• **Exercise brief**
Pictures appear among the records below and must be omitted. Repeat exactly the lines from the line with "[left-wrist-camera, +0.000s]" to the line with "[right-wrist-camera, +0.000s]", both included.

BEGIN Provided data

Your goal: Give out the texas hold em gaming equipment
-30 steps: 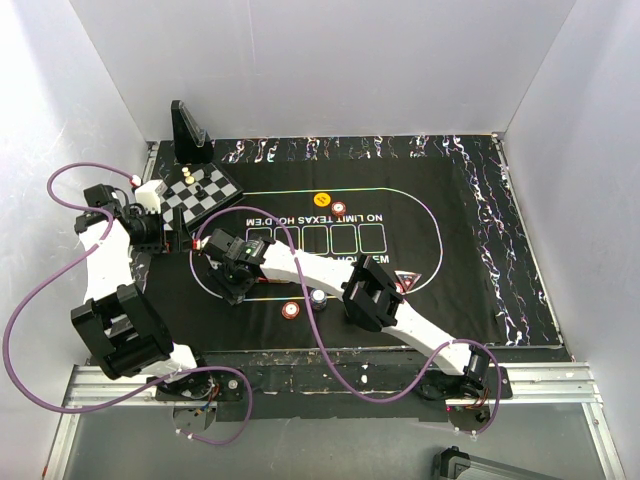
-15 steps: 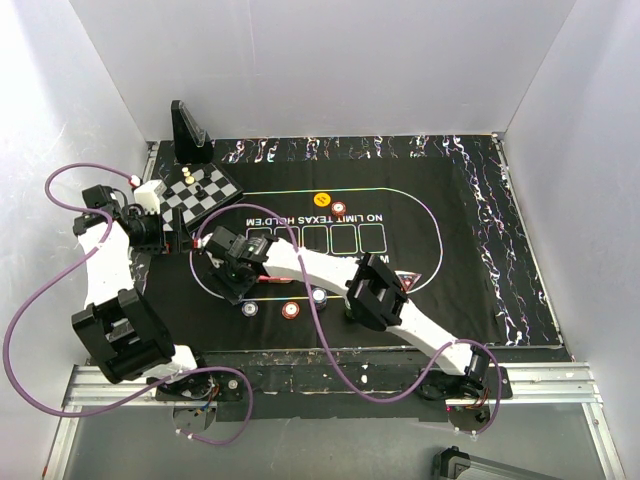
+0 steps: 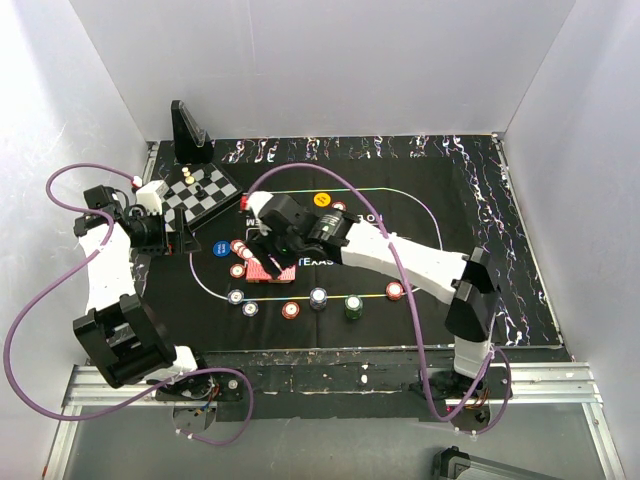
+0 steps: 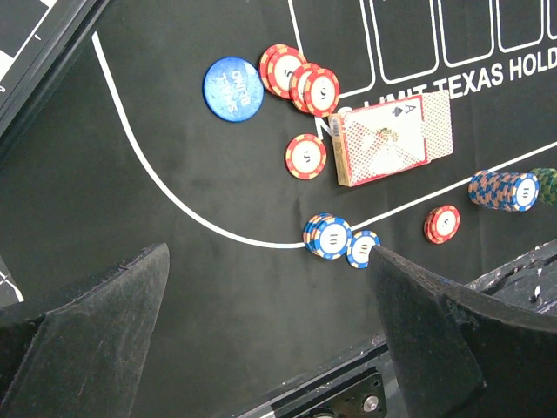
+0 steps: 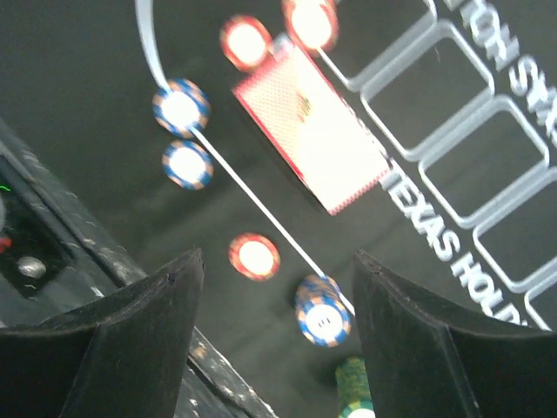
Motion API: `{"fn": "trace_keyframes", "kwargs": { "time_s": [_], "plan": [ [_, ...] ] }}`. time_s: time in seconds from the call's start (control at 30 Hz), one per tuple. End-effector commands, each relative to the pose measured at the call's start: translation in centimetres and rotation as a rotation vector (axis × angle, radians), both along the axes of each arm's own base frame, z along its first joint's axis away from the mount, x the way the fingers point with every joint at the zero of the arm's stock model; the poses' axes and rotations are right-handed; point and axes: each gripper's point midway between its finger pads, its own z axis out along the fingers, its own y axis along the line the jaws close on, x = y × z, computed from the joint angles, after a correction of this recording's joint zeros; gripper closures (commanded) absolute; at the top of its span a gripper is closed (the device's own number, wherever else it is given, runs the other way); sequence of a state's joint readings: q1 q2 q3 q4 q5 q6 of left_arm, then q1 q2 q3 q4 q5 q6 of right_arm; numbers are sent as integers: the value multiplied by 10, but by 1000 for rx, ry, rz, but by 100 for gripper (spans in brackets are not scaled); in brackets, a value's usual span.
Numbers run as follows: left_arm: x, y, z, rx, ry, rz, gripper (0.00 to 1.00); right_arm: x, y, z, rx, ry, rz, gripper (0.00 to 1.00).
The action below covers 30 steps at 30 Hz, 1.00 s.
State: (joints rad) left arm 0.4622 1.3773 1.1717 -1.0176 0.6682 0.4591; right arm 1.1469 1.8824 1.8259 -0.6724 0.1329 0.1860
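A red-backed deck of cards [image 3: 262, 270] lies on the left part of the black poker mat [image 3: 450, 250], with an ace face up on top in the left wrist view [image 4: 392, 139]. Red chips [image 3: 238, 246] and a blue disc [image 3: 221, 248] lie beside it. Blue chips [image 3: 235, 296], a red chip [image 3: 291, 309], a blue stack [image 3: 318, 297] and a green stack [image 3: 354, 305] line the near edge. The orange button [image 3: 322, 199] sits at the back. My right gripper [image 3: 268, 250] hovers open and empty over the deck [image 5: 309, 131]. My left gripper [image 3: 165, 232] is open and empty at the mat's left edge.
A small chessboard [image 3: 200, 192] with pieces sits at the back left, with a tall dark triangular piece [image 3: 188, 132] behind it. White walls enclose three sides. The right arm's link [image 3: 400, 255] spans the mat's middle. A metal rail [image 3: 330, 385] runs along the near edge.
My right arm has swung off the near-left mat to the right. Its gripper has moved back over the deck, uncovering the deck and several chips. The left arm has barely moved.
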Motion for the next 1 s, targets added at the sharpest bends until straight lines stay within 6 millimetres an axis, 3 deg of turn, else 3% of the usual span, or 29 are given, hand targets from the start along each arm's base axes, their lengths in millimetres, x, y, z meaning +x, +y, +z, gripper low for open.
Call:
{"fn": "trace_keyframes", "kwargs": {
  "time_s": [0.0,0.13,0.27,0.53,0.7,0.97],
  "plan": [
    [-1,-6,12,-13,-45,-12,0,3,-60,-72,-199,84,-118,24],
    [-3,-7,9,-14,-41,-14,0,-10,-79,-100,-263,147,-150,21],
    [-3,-8,8,-20,-40,-17,0,-12,-82,-117,-281,175,-171,20],
    [-1,-9,10,-27,-43,-19,0,-18,-82,-141,-290,224,-177,20],
    [-1,-9,10,-29,-40,-19,0,-22,-91,-157,-299,261,-196,21],
    [0,-8,8,-30,-34,-17,0,-28,-95,-164,-296,285,-205,28]
  ]
}}
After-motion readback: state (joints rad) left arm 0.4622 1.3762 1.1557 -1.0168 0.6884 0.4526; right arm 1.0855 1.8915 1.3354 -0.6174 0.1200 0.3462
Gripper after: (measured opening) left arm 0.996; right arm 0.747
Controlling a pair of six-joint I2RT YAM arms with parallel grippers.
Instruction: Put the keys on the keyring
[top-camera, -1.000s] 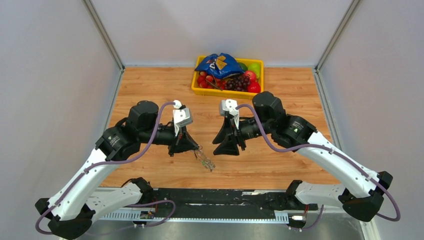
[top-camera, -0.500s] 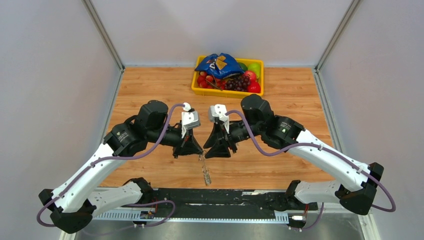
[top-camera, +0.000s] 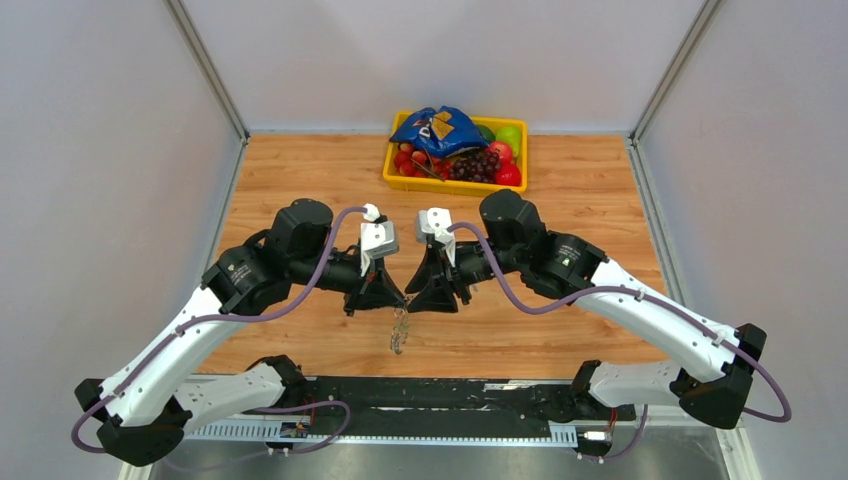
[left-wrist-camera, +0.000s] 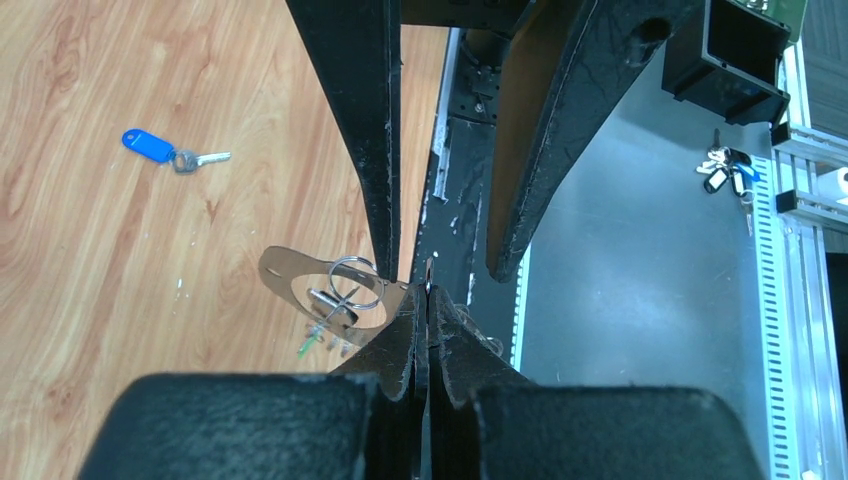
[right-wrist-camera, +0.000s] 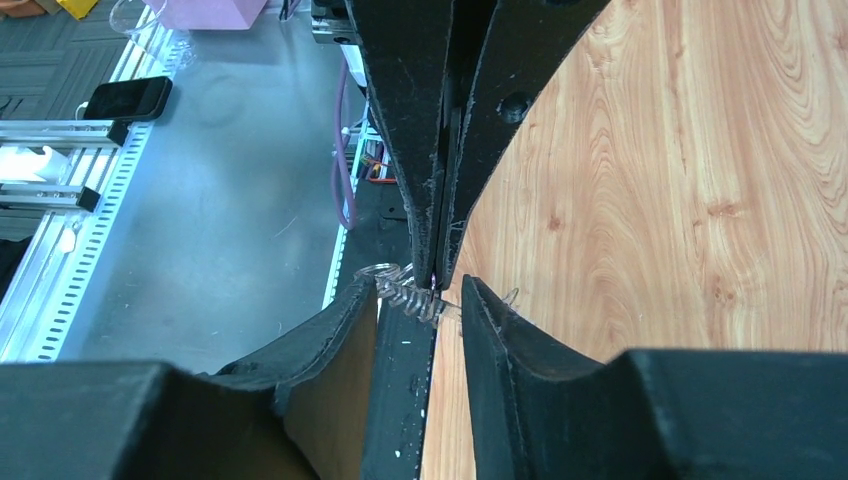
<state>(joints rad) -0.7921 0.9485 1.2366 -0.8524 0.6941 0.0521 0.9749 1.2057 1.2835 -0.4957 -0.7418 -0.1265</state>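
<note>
Keyring (top-camera: 398, 332) hangs low over the wooden counter (top-camera: 560, 200), near its front edge, where the two arms meet tip to tip. The left jaws are clenched on its upper edge; the left wrist view shows them pressed flat together with a sliver of metal between the tips, and a flat plate and wire loops of the ring (left-wrist-camera: 335, 292) just beside them. The right jaws stand apart, one finger (right-wrist-camera: 340, 345) on each side of the ring's coiled wire (right-wrist-camera: 408, 296) and of the left tips. Whether their pads touch the wire cannot be told. A blue-tagged key (left-wrist-camera: 172, 152) lies flat on the counter by itself, well apart from the ring. At the far edge of the counter sits a yellow bin (top-camera: 398, 181) holding fruit and a blue bag (top-camera: 438, 130).
</note>
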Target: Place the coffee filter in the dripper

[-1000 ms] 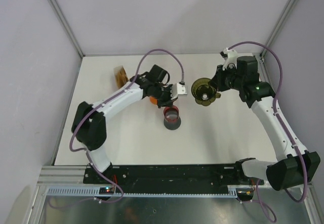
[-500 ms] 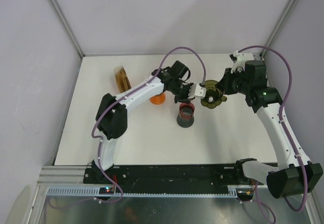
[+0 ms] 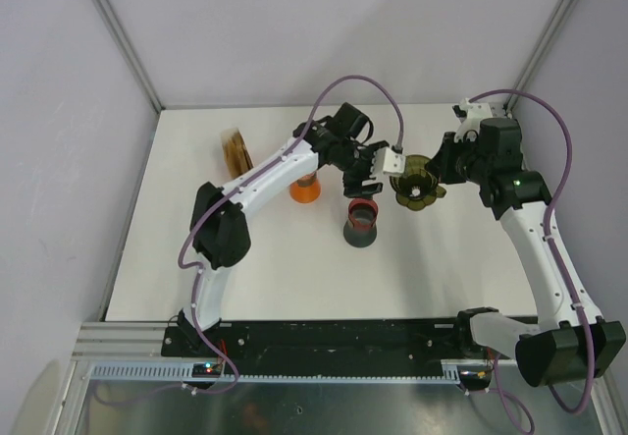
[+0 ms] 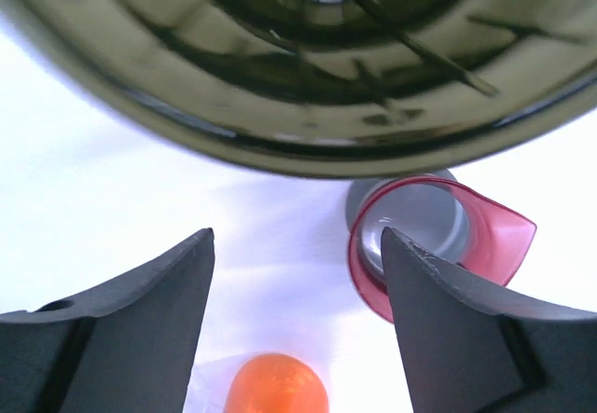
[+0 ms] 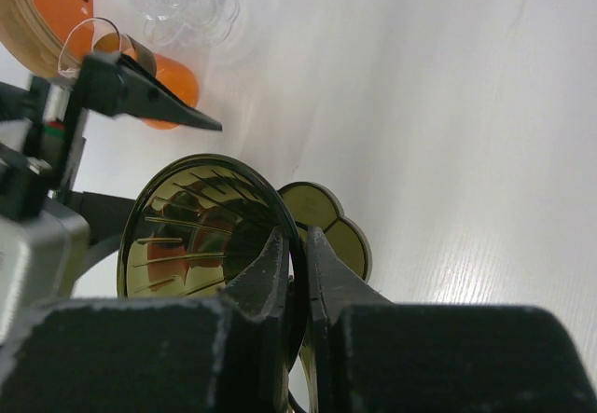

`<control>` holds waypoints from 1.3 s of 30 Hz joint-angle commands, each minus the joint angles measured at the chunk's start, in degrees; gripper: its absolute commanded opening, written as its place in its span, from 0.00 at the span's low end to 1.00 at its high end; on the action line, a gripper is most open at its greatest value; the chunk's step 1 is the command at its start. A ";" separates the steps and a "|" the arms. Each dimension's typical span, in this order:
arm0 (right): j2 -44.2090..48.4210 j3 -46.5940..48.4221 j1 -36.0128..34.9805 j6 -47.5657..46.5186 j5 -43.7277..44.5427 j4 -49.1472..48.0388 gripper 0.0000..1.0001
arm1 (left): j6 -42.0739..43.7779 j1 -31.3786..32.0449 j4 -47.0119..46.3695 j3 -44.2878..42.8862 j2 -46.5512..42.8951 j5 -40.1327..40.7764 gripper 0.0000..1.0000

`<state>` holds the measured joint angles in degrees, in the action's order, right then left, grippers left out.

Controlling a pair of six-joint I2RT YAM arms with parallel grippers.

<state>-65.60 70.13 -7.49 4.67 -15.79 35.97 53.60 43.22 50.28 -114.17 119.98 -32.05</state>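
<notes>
The olive-tinted dripper (image 3: 414, 186) hangs tilted above the table, its rim pinched by my right gripper (image 3: 439, 174), whose jaws are shut on that rim (image 5: 300, 236). My left gripper (image 3: 385, 165) is right beside the dripper's mouth, open (image 4: 298, 245), with nothing between its fingers. In the left wrist view the dripper (image 4: 298, 87) fills the top. Brown coffee filters (image 3: 235, 148) stand in their pack at the far left, also seen in the right wrist view (image 5: 37, 12). I see no filter inside the dripper.
An orange cup (image 3: 306, 190) stands under the left forearm. A grey cup with a red dripper on top (image 3: 361, 221) sits just in front of the left gripper. A clear plastic piece (image 5: 182, 3) lies near the filter pack.
My left gripper has swung right from over the orange cup to the dripper's mouth and has opened. The right gripper has carried the dripper slightly to the right.
</notes>
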 commanded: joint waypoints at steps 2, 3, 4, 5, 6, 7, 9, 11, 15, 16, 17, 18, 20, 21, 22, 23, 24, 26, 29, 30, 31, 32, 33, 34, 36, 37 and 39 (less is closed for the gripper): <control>2.59 0.35 0.13 0.74 0.30 -1.87 0.00 | -7.03 -1.44 -0.46 -6.23 -5.63 2.45 0.79; 2.68 0.36 0.12 0.72 0.27 -1.96 0.00 | -8.57 -1.85 -0.45 -6.54 -6.38 3.28 0.80; 2.76 0.36 0.20 0.75 -0.01 -2.13 0.00 | -9.86 -2.19 -0.49 -6.70 -7.42 3.95 0.81; 2.89 0.36 0.15 0.77 -0.28 -2.30 0.00 | -11.56 -2.75 -0.47 -6.65 -8.20 4.95 0.81; 3.05 0.32 0.13 0.82 -0.77 -2.57 0.00 | -12.94 -3.30 -0.50 -6.31 -9.38 5.80 0.81; 3.12 0.34 0.07 0.89 -1.15 -2.79 0.00 | -14.64 -4.06 -0.48 -5.92 -10.32 6.36 0.81; 3.25 0.35 -0.56 1.07 -1.03 -3.30 0.00 | -17.94 -6.10 -0.52 -4.84 -13.18 6.73 0.81; 3.19 0.36 -2.09 1.12 -0.02 -3.92 0.00 | -21.75 -8.63 -0.51 -3.54 -15.79 6.69 0.81; 2.51 0.36 -6.92 1.28 1.04 -6.69 0.00 | -28.87 -14.33 -0.51 1.20 -21.27 6.71 0.80; 2.15 0.36 -8.11 1.43 0.77 -7.53 0.00 | -30.08 -15.68 -0.57 2.84 -22.51 6.86 0.79; 1.54 0.36 -8.93 1.59 -0.11 -8.56 0.00 | -31.51 -17.23 -0.55 4.23 -23.92 7.06 0.78; 0.92 0.36 -9.77 1.84 -0.99 -9.39 0.00 | -32.49 -19.02 -0.59 5.94 -24.93 7.34 0.78; -0.73 0.36 -11.15 2.30 -3.39 -11.19 0.00 | -34.64 -22.30 -0.72 8.82 -27.18 8.12 0.77; -1.75 0.36 -11.63 2.46 -4.70 -12.11 0.00 | -35.77 -23.75 -0.94 9.99 -28.32 8.44 0.77; -2.92 0.36 -12.09 2.72 -5.79 -12.74 0.00 | -36.95 -25.71 -1.31 11.41 -29.50 8.73 0.77; -3.82 0.36 -12.50 3.03 -6.51 -13.46 0.00 | -37.81 -27.26 -1.71 13.09 -30.31 8.62 0.77; -4.83 0.36 -12.70 3.31 -7.14 -14.12 0.00 | -38.63 -29.31 -2.14 14.32 -31.38 8.29 0.77; -6.45 0.36 -12.99 4.23 -8.05 -15.01 0.00 | -39.67 -32.60 -3.18 17.34 -33.26 7.41 0.77; -8.31 0.36 -12.97 5.56 -10.01 -15.39 0.00 | -39.91 -35.89 -5.07 22.32 -35.97 7.01 0.77; -8.71 0.36 -13.11 5.63 -11.13 -15.27 0.00 | -39.81 -36.61 -5.57 23.68 -36.98 7.01 0.77; -9.04 0.36 -13.27 5.36 -12.08 -15.16 0.00 | -39.68 -37.32 -6.31 25.20 -37.74 7.01 0.77; -9.25 0.36 -13.62 4.96 -13.00 -14.97 0.00 | -39.52 -37.81 -6.89 26.31 -38.61 7.09 0.77; -9.39 0.36 -14.10 4.37 -13.41 -14.83 0.00 | -39.44 -38.28 -7.49 27.48 -39.22 7.09 0.77; -9.56 0.36 -14.33 3.98 -13.53 -14.59 0.00 | -39.40 -38.64 -8.15 28.29 -39.92 7.18 0.77; -9.99 0.36 -14.16 3.69 -13.67 -13.94 0.00 | -39.38 -39.31 -9.05 29.73 -40.86 7.36 0.77; -10.29 0.32 -13.97 3.64 -13.70 -13.57 0.00 | -39.37 -39.68 -9.36 30.38 -41.18 7.40 0.77; -10.92 0.31 -13.39 3.65 -13.91 -12.75 0.00 | -39.37 -40.21 -9.86 31.28 -41.66 7.50 0.77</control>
<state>-75.61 70.02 -21.34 8.49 -27.27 24.60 15.35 4.21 44.42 -84.16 81.58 -24.16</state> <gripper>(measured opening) 0.076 0.772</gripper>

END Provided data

• **Your solution**
[left-wrist-camera, +0.000s] 
[right-wrist-camera, +0.000s] 

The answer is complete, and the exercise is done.